A committee was formed to revise the fee calculation process, particularly the method related to business renovations. Earlier this month, City Engineer Eric Klann presented the results of their work.

He explained that the current transportation SDCs are based upon a 1998 transportation system plan (TSP). Although the TSP was updated in 2005, the city did not update its SDC methodology.

“Since that time, we have raised our transportation SDCs annually, based upon construction costs,” Klann said.

In determining their new fee, Klann said that the committee identified $41 million worth of projects that will be needed for the transportation system over the next 20 years. Steve Forrester

“These were everything from simple road restriping projects to very expensive arterial highway projects,” he said.

The committee further identified 2,788 peak hour trips that have come online. They then divided the $41 million by the number of trips. That number was then adjusted based upon the percentage of city funding required for the projects. Klann gave the example of improvements to the Tom McCall/Highway 126 intersection. Since federal and state gas taxes will pick up much of the tab, the city will only have to pay 13 percent of the project cost.

“We decided to rank every project in the transportation system plan as a comparison of who would be a funding partner,” Klann continued. “From there, we were able to whittle down the $41 million down to $10 million of expected city contribution.”

The net result was a $3,800 transportation SDC for each trip a new development adds to the city system. Going forward, the city will update its project percentages, and adjust its SDCs accordingly.

“This offers us a good deal of flexibility,” Klann said.

When it comes to remodels, the committee chose to cap the amount of SDCs that the city can charge for a project.
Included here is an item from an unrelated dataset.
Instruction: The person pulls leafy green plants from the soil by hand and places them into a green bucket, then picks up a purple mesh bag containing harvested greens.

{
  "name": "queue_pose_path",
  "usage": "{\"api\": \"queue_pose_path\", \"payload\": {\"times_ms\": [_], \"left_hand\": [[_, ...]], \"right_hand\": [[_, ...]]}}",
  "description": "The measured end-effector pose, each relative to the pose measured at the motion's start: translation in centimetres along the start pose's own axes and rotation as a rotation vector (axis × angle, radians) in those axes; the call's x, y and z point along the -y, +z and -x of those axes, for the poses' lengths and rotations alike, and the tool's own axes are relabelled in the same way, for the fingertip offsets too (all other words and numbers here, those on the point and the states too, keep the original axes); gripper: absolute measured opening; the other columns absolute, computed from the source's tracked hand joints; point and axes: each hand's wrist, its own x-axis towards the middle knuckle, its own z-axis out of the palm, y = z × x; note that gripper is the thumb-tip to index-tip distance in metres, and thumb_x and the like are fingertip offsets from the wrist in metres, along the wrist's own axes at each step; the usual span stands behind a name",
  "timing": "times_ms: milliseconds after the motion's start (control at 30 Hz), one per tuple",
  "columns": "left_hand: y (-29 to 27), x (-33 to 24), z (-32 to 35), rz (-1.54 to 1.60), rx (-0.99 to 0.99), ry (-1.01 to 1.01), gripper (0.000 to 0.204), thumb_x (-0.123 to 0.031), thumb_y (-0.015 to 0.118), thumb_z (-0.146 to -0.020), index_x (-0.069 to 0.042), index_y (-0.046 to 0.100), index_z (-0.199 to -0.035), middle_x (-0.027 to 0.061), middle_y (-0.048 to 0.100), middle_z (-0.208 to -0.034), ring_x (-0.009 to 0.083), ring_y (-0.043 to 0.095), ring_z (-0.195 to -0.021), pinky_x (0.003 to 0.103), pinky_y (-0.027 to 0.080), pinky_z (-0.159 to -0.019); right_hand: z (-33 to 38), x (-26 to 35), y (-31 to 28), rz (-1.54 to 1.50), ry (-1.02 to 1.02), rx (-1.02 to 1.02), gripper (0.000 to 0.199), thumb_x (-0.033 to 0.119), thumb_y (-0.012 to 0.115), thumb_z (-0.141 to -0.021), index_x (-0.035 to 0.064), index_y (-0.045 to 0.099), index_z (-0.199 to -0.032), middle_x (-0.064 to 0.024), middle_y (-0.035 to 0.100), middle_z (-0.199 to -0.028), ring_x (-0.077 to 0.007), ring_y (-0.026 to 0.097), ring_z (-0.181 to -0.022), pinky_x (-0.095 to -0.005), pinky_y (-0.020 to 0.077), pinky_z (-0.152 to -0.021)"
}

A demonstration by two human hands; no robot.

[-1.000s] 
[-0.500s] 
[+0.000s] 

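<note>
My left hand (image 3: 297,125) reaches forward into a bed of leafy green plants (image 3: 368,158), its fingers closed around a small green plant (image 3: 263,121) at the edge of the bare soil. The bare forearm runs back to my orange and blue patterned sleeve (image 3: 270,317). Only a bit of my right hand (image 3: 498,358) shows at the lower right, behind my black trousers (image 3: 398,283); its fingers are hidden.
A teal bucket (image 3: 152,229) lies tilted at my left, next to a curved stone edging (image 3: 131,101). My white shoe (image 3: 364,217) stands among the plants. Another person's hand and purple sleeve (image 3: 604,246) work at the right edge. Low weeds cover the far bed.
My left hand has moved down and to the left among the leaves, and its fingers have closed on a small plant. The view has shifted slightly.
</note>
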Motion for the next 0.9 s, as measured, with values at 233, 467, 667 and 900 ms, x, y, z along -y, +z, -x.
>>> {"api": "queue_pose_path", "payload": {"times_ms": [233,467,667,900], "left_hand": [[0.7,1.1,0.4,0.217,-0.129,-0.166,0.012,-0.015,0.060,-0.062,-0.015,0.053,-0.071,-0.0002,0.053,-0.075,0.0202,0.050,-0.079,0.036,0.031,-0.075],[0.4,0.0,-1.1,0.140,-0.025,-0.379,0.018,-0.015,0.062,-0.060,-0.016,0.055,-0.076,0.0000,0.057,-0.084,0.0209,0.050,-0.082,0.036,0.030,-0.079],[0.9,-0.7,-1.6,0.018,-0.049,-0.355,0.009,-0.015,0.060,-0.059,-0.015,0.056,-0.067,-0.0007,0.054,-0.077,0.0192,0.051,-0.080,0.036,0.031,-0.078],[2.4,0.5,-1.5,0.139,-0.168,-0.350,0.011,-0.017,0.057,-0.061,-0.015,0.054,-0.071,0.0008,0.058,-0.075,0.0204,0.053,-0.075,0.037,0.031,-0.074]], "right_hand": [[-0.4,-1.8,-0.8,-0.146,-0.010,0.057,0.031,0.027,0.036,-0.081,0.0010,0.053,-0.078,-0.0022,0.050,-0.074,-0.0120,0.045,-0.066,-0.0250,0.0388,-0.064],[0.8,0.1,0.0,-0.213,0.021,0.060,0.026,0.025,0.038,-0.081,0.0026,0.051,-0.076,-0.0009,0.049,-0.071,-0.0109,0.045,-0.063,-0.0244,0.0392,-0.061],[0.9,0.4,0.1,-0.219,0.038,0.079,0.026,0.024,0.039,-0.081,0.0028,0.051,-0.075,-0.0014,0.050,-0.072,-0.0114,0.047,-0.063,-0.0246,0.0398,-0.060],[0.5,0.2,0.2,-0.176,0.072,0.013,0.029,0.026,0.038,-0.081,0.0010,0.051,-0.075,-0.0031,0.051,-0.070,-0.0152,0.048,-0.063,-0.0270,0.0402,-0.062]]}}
Klann explained that the fees they apply to remodels are based on information in the Institute of Transportation Engineers’ trip generation guideline books.

The books, updated every three to four years, include 172 categories of developments with data backed by more than 5,000 studies related to a variety of factors including square footage.

“It tries to help us understand what the impact to our streets will be when someone comes in and builds,” Klann said.

With the McDonalds remodel, 719 more square feet was being added, which resulted in an approximately $38,000 transportation SDC, which amounted to more than a third of the total project cost.

The committee researched its SDC collections for the past four years and found that just 5 percent of its total came from renovations. Consequently, they decided that they could cap SDCs at 10 percent of the project cost.

“We want to support our local businesses that have an opportunity to expand,” Forrester said. “We don’t want to put a burden that is in the 20+ percent add-on just for transportation SDCs.”

Klann agreed.

“I think this would be a good example of showing Prineville is open for economic development,” he said.

Going forward, Klann said that the SDC adjustment process will require giving notice to affected businesses, which could take at least two more months. Consequently, he wants to wait until Sept. 9 to hold a public hearing on the proposed changes.

Following the hearing, city staff would then develop a resolution that would make the changes official pending city council approval.